What you need to do: Of all the entries below, retype only the lines from the one with "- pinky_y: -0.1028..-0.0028" through the one with "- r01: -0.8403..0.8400", exactly as they appear.

(Items from a dataset)

---*---

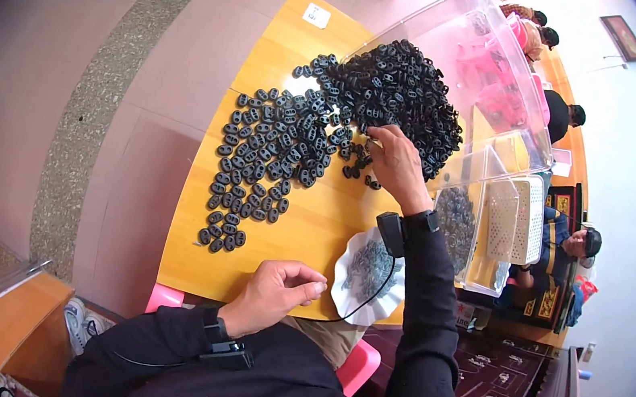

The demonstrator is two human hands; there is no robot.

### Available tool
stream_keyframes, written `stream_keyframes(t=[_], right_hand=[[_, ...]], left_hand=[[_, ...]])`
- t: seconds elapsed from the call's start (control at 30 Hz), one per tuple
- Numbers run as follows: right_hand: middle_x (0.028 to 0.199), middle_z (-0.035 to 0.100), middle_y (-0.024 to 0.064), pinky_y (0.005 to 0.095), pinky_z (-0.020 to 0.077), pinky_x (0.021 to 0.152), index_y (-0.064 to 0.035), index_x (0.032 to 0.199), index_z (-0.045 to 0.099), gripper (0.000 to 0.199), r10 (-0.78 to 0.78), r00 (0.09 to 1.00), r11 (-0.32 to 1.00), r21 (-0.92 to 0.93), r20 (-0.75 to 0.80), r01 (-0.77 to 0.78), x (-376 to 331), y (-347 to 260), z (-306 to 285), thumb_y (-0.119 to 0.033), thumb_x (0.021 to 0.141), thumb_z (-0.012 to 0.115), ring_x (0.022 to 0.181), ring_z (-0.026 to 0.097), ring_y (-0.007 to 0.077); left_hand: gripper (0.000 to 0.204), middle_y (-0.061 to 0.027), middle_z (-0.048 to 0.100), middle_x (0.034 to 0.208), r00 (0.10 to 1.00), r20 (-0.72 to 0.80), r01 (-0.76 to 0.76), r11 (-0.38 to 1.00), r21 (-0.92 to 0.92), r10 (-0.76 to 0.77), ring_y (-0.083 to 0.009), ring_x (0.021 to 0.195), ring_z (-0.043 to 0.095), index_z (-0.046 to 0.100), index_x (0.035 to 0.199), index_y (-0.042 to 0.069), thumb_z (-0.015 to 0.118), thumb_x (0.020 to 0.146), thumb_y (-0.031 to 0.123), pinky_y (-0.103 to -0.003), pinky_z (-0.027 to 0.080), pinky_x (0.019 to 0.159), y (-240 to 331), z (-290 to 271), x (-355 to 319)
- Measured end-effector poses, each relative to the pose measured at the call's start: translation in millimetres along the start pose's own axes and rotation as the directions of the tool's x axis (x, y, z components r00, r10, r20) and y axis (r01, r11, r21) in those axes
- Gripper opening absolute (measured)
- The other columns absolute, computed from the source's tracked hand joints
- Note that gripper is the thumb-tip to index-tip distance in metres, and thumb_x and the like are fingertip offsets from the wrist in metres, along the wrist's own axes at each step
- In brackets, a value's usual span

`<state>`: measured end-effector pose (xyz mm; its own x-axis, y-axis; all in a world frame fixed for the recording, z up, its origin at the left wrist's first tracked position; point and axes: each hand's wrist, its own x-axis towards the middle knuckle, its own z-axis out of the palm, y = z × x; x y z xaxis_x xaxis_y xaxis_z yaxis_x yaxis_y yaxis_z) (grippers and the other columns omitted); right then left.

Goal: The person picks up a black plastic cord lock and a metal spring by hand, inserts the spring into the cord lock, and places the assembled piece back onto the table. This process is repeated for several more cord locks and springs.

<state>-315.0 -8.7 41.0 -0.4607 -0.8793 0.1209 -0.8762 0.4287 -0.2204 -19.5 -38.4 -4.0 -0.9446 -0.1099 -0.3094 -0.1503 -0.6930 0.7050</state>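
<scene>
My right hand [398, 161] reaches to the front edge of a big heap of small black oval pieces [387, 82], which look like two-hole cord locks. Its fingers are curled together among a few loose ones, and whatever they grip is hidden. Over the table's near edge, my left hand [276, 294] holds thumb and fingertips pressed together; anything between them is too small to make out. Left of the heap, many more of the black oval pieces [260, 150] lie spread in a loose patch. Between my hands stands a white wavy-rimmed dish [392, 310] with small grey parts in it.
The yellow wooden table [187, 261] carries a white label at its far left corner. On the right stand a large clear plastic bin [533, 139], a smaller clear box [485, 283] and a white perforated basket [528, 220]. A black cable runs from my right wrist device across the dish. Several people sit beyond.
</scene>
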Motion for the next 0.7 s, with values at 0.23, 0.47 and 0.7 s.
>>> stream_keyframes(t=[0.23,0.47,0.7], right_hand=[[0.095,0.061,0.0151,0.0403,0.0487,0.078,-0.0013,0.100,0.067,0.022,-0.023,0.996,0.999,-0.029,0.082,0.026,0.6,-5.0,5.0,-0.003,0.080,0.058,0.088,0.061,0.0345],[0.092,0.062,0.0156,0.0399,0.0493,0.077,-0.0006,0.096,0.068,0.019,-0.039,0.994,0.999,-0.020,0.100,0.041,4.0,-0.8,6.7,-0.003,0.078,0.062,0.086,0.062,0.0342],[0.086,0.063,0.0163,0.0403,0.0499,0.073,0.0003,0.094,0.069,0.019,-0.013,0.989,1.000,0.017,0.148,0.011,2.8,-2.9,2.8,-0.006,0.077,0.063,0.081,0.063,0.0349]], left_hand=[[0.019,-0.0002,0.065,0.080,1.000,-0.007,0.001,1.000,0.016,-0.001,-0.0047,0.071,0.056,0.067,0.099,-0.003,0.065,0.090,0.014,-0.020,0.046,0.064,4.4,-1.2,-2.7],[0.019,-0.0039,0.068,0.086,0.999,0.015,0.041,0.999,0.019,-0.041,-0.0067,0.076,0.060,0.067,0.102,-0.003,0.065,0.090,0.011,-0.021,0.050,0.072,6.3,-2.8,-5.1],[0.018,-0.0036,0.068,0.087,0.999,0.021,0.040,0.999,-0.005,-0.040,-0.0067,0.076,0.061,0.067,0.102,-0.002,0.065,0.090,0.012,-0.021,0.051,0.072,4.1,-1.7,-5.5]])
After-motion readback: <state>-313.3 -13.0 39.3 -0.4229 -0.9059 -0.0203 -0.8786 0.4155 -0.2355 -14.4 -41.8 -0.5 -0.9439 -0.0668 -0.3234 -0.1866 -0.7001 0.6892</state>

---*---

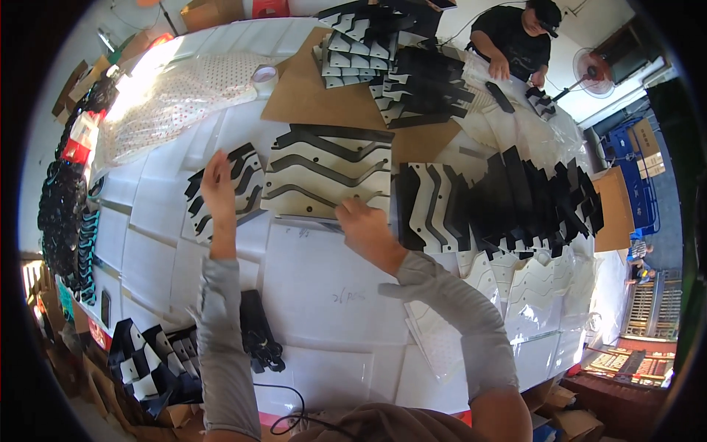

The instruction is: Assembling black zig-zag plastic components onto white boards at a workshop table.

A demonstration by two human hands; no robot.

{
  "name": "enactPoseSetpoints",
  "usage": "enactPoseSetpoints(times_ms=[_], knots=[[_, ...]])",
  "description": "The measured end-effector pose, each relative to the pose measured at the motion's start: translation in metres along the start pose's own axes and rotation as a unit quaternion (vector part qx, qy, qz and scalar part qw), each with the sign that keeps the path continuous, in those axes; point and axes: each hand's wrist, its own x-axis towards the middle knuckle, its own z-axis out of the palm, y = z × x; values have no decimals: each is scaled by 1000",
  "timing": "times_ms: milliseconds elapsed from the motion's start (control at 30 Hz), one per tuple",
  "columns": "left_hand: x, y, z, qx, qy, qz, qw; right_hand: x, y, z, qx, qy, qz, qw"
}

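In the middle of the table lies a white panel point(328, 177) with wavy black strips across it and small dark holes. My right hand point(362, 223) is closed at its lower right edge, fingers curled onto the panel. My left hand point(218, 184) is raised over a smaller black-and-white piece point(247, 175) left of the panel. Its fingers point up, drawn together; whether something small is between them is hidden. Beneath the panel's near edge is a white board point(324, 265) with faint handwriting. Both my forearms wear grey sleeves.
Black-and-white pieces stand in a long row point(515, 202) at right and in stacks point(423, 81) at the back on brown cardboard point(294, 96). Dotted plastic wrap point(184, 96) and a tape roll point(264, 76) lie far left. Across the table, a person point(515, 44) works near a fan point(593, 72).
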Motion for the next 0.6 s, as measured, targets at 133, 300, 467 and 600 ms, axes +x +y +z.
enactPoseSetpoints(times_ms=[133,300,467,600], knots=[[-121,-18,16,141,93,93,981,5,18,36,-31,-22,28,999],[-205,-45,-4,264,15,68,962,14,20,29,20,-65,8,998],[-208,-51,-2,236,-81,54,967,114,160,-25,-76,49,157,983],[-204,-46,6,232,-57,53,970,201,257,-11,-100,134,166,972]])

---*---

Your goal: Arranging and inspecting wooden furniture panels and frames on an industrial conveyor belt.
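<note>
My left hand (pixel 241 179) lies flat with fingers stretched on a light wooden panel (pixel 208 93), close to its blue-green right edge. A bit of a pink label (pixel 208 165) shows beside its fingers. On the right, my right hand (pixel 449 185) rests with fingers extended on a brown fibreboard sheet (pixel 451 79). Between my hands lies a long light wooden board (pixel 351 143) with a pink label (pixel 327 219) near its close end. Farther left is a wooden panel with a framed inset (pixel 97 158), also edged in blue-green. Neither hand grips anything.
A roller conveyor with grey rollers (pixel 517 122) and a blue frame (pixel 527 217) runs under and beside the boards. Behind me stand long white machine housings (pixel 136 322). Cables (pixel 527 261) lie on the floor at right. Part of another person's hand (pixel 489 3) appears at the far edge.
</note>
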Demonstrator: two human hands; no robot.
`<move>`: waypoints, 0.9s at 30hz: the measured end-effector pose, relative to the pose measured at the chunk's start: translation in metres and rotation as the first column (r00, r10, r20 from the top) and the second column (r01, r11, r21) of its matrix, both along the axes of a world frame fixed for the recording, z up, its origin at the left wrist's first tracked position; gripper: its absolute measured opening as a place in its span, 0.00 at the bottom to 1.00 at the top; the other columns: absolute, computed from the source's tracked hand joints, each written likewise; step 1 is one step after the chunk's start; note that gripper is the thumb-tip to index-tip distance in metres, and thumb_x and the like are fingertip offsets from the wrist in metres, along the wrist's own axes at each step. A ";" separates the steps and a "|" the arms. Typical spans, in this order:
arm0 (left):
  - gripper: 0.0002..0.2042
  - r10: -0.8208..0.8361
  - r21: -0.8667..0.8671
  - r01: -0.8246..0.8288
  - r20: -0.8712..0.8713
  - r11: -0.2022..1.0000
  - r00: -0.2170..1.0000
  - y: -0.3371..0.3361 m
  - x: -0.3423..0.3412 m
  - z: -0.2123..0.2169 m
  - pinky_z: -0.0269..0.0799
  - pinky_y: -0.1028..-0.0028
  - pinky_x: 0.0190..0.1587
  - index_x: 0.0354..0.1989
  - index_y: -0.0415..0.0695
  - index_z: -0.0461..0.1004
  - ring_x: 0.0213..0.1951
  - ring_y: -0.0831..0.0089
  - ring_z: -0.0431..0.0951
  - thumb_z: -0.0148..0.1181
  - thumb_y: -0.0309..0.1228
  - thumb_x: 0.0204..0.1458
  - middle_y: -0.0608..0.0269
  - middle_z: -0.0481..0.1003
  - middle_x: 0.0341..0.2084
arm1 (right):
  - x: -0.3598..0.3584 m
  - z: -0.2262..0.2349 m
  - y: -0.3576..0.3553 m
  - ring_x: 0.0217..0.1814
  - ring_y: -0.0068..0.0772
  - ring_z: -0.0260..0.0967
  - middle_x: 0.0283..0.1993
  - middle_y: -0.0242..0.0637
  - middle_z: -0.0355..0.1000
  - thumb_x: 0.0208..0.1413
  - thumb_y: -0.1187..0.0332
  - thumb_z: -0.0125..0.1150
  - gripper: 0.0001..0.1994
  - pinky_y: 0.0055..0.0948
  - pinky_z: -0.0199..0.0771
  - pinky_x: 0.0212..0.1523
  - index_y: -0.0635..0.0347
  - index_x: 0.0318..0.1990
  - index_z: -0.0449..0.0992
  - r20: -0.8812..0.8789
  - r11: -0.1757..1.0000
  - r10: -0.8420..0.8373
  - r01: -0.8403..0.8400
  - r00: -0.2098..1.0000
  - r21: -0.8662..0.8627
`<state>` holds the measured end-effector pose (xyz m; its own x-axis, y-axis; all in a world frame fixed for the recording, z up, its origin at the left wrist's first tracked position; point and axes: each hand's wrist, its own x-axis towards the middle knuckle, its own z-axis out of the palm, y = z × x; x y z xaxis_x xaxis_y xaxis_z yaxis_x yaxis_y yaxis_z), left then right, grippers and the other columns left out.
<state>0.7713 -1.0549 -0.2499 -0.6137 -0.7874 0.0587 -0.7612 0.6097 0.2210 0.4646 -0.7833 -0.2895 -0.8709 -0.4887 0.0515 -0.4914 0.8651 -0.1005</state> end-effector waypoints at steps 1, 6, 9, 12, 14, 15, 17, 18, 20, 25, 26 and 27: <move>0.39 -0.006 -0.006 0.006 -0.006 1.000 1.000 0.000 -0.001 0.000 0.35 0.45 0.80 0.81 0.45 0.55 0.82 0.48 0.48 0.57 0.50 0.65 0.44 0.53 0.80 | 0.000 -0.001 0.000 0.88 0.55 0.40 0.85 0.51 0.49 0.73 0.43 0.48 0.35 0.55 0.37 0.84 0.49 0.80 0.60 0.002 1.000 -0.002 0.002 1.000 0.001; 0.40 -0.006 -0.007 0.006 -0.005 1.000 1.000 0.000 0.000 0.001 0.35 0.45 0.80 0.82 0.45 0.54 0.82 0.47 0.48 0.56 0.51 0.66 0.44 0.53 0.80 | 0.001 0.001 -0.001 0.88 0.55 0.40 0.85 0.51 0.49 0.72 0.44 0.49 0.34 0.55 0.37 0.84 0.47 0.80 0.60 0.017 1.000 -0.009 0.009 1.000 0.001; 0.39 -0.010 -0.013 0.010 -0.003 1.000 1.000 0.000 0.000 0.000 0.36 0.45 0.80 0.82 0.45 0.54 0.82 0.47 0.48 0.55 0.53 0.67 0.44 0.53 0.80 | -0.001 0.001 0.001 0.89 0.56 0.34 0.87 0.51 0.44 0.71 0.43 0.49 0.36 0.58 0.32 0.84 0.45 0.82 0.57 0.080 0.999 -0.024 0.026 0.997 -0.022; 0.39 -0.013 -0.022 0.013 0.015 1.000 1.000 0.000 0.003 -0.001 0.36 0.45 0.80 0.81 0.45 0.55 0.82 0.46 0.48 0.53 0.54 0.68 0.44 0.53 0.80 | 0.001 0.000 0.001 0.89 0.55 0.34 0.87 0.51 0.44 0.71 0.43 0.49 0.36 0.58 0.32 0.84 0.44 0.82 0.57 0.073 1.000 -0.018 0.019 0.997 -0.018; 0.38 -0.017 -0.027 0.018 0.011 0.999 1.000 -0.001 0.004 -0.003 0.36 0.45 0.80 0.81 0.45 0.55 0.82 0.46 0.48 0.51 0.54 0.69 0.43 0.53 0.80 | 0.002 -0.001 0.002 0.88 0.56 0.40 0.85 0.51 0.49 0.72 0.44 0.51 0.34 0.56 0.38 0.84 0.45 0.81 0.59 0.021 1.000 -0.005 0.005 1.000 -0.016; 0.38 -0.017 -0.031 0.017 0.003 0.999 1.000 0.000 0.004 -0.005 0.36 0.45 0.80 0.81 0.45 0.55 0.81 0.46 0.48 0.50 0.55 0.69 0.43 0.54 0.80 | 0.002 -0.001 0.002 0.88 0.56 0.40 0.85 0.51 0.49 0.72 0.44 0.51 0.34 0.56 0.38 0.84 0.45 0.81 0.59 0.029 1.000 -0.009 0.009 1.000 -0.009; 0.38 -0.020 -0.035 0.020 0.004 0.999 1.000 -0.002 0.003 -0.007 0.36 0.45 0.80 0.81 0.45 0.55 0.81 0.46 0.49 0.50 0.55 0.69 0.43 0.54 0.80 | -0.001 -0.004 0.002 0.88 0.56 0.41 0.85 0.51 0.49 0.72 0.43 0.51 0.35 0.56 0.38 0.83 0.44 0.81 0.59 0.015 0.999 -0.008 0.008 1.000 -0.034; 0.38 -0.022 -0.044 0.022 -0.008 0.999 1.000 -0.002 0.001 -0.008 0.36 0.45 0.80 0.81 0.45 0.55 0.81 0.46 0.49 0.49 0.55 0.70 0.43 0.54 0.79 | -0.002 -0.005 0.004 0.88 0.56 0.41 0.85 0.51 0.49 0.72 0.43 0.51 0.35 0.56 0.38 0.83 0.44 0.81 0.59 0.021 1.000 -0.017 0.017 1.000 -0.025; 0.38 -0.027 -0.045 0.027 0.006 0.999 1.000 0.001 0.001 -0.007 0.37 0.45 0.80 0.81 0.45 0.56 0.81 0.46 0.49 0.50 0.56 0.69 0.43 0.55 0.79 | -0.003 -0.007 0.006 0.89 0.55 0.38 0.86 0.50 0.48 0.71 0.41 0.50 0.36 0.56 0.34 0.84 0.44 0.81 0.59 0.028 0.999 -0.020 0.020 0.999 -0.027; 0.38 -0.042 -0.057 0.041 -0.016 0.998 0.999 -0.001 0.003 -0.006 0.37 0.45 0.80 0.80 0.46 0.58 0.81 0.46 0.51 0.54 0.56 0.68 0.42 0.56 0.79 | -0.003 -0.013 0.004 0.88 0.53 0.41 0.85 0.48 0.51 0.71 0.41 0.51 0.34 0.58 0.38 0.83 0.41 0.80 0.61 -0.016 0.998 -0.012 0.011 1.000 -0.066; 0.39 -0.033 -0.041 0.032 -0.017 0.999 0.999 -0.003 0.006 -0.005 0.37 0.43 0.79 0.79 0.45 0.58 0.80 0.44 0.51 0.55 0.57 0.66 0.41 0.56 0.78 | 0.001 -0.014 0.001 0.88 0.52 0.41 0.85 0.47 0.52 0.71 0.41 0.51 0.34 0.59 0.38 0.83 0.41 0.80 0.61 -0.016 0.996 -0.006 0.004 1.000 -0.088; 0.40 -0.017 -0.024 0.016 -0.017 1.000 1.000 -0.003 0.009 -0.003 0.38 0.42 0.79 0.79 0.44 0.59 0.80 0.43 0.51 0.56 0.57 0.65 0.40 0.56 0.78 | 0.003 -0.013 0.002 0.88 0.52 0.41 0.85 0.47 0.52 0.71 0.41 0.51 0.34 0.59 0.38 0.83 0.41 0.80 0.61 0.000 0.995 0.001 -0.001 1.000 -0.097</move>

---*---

Answer to the exercise:
  - pinky_y: -0.1028..-0.0028
  - pinky_x: 0.0190..0.1587
  - index_x: 0.0354..0.1989
  - index_y: -0.0415..0.0695
  - index_z: -0.0461..0.1004
  - ring_x: 0.0213..0.1951
  - ring_y: -0.0831..0.0089
  - ring_z: -0.0431..0.0951
  - thumb_z: -0.0148..0.1181
  - thumb_y: -0.0309..0.1228
  - thumb_x: 0.0204..0.1458
  - middle_y: -0.0608..0.0269
  - middle_z: -0.0481..0.1003
  - middle_x: 0.0341..0.2084
arm1 (right):
  - x: -0.3598..0.3584 m
  - z: -0.2262..0.2349 m
  - y: -0.3576..0.3553 m
  - ring_x: 0.0217..0.1814
  - ring_y: -0.0068..0.0772
  - ring_z: -0.0260..0.0967
  - middle_x: 0.0283..0.1993
  - middle_y: -0.0242..0.0637
  - middle_z: -0.0355..0.1000
  - thumb_x: 0.0208..0.1413
  - thumb_y: -0.1187..0.0332
  - thumb_z: -0.0125..0.1150
  - gripper: 0.0001..0.1994
  - pinky_y: 0.0055..0.0948
  - pinky_z: -0.0199..0.0771
  - pinky_x: 0.0212..0.1523
  - index_y: -0.0635..0.0347
  - index_x: 0.0318..0.1990
  - index_z: -0.0449..0.0992
  - r20: -0.8812..0.8789
  - r11: -0.1757..1.0000
  - r10: -0.8420..0.8373
  - r01: -0.8403..0.8400

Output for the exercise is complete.